> [Task]:
Exercise in exact copying: restate word for word only the lines below from the one containing "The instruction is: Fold" through the one containing "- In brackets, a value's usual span", omitting any pictures.

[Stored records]

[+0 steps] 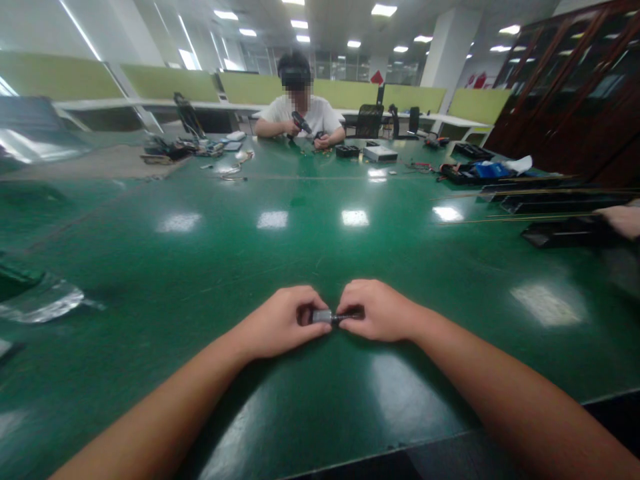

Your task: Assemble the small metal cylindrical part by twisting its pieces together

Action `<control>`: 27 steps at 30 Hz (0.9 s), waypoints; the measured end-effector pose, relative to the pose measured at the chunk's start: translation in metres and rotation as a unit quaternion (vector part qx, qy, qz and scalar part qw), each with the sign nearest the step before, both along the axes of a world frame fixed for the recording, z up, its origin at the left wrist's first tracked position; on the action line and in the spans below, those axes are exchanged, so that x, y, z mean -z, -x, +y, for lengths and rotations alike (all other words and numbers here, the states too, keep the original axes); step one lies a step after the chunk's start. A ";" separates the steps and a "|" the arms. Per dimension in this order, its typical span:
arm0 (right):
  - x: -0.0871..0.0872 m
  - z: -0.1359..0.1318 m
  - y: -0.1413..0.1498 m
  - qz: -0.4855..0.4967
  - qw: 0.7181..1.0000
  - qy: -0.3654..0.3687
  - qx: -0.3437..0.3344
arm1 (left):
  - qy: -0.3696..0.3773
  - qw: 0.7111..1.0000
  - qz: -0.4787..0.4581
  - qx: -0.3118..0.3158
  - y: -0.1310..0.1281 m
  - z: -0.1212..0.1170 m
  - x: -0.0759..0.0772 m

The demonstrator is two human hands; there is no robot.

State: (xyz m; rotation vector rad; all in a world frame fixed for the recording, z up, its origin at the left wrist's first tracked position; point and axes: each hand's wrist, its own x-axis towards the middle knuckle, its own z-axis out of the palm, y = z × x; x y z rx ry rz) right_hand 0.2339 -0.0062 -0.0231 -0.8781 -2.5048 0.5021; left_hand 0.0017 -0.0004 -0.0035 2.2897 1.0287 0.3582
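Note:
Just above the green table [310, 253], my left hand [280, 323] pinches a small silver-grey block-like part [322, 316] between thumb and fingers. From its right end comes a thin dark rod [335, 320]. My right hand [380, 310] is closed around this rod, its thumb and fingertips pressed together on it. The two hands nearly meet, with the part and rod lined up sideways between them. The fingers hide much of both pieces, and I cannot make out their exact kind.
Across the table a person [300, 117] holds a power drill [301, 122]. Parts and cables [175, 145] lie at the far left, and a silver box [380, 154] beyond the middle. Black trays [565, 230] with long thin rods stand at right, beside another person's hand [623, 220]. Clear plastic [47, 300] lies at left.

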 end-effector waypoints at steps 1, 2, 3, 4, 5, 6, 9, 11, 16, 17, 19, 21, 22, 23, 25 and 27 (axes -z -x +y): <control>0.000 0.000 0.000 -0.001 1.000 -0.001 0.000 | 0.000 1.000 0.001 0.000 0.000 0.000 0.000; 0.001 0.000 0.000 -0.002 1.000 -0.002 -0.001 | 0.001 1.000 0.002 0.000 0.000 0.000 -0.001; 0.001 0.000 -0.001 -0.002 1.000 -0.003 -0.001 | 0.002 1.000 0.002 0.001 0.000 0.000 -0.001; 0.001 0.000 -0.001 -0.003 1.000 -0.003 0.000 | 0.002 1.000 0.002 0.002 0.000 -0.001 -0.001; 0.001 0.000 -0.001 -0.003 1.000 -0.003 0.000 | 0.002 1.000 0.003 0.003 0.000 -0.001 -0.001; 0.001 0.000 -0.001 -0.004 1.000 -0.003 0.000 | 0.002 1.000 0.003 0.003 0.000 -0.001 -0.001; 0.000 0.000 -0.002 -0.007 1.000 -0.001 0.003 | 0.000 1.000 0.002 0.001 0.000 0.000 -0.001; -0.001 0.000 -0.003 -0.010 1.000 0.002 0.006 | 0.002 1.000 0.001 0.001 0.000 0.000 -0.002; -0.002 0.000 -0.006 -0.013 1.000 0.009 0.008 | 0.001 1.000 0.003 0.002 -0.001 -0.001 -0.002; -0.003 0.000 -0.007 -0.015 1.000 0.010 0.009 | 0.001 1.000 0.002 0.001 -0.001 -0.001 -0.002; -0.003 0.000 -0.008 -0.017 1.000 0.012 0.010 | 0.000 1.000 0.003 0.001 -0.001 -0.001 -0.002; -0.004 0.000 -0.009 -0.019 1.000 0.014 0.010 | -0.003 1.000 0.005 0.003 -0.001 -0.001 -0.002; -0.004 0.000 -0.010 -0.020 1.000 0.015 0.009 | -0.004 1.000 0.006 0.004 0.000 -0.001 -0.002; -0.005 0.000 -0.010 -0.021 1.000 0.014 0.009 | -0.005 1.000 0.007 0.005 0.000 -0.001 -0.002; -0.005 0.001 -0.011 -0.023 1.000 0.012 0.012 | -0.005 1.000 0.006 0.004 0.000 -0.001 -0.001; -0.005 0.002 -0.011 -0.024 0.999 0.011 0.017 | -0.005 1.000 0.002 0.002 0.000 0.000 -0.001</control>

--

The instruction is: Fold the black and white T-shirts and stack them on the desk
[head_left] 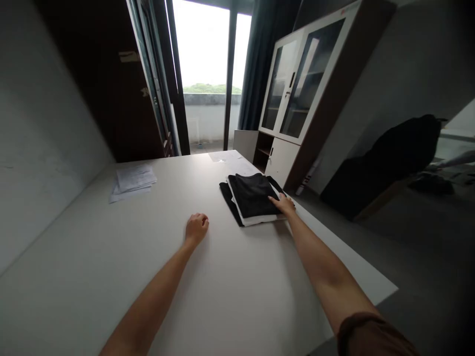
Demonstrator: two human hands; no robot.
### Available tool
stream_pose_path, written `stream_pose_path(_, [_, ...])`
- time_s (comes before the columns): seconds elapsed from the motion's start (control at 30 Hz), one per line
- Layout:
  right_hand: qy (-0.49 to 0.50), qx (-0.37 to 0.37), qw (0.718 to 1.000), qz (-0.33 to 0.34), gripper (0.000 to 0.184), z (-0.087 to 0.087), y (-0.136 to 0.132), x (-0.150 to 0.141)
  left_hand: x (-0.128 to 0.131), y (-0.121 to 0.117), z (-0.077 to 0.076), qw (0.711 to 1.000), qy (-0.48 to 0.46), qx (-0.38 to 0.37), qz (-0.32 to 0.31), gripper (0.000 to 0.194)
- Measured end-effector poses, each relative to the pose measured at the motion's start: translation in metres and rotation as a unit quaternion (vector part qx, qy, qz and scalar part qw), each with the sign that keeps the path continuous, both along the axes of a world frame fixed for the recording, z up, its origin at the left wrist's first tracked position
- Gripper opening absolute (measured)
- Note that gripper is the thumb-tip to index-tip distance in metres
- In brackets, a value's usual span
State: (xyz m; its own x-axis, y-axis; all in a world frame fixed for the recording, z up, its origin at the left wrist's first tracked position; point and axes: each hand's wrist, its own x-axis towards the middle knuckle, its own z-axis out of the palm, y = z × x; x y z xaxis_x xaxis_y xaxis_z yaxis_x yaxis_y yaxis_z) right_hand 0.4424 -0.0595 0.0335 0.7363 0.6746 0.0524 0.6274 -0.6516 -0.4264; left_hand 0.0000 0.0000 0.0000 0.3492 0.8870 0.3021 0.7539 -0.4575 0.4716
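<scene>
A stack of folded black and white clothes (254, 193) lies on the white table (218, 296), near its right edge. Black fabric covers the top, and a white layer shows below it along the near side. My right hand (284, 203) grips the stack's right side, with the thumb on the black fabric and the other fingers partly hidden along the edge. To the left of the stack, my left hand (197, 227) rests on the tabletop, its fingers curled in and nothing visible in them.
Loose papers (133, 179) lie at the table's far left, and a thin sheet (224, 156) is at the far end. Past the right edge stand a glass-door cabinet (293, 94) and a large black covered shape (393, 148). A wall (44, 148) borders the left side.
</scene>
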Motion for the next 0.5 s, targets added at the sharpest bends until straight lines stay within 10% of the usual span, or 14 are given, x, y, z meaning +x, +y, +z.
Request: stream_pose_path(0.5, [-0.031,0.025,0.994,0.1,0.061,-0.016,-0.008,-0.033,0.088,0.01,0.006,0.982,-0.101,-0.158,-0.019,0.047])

> [Response for this exercise]:
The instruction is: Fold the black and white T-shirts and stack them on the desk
[head_left] 
Demonstrator: two human hands; no robot.
### Available tool
stream_pose_path, written `stream_pose_path(_, [_, ...])`
- time_s (comes before the columns): seconds elapsed from the motion's start (control at 30 Hz), one per line
- Layout:
  right_hand: qy (-0.49 to 0.50), qx (-0.37 to 0.37), qw (0.718 to 1.000), qz (-0.33 to 0.34), gripper (0.000 to 0.184), z (-0.087 to 0.087), y (-0.136 to 0.132), x (-0.150 to 0.141)
  left_hand: x (-0.128 to 0.131), y (-0.121 to 0.117), z (-0.077 to 0.076), qw (0.711 to 1.000), qy (-0.48 to 0.46), qx (-0.38 to 0.37), qz (-0.32 to 0.31), gripper (0.000 to 0.194)
- Measured end-effector poses, each relative to the pose measured at the motion's start: translation in metres and rotation as a unit quaternion (vector part qx, qy, qz and scalar part qw), each with the sign that keeps the path continuous, both along the axes of a world frame fixed for the recording, z up, its origin at the left wrist's first tracked position
- Gripper opening absolute (measured)
- Note that gripper is the thumb-tip to index-tip distance in metres
- In brackets, a value's usual span

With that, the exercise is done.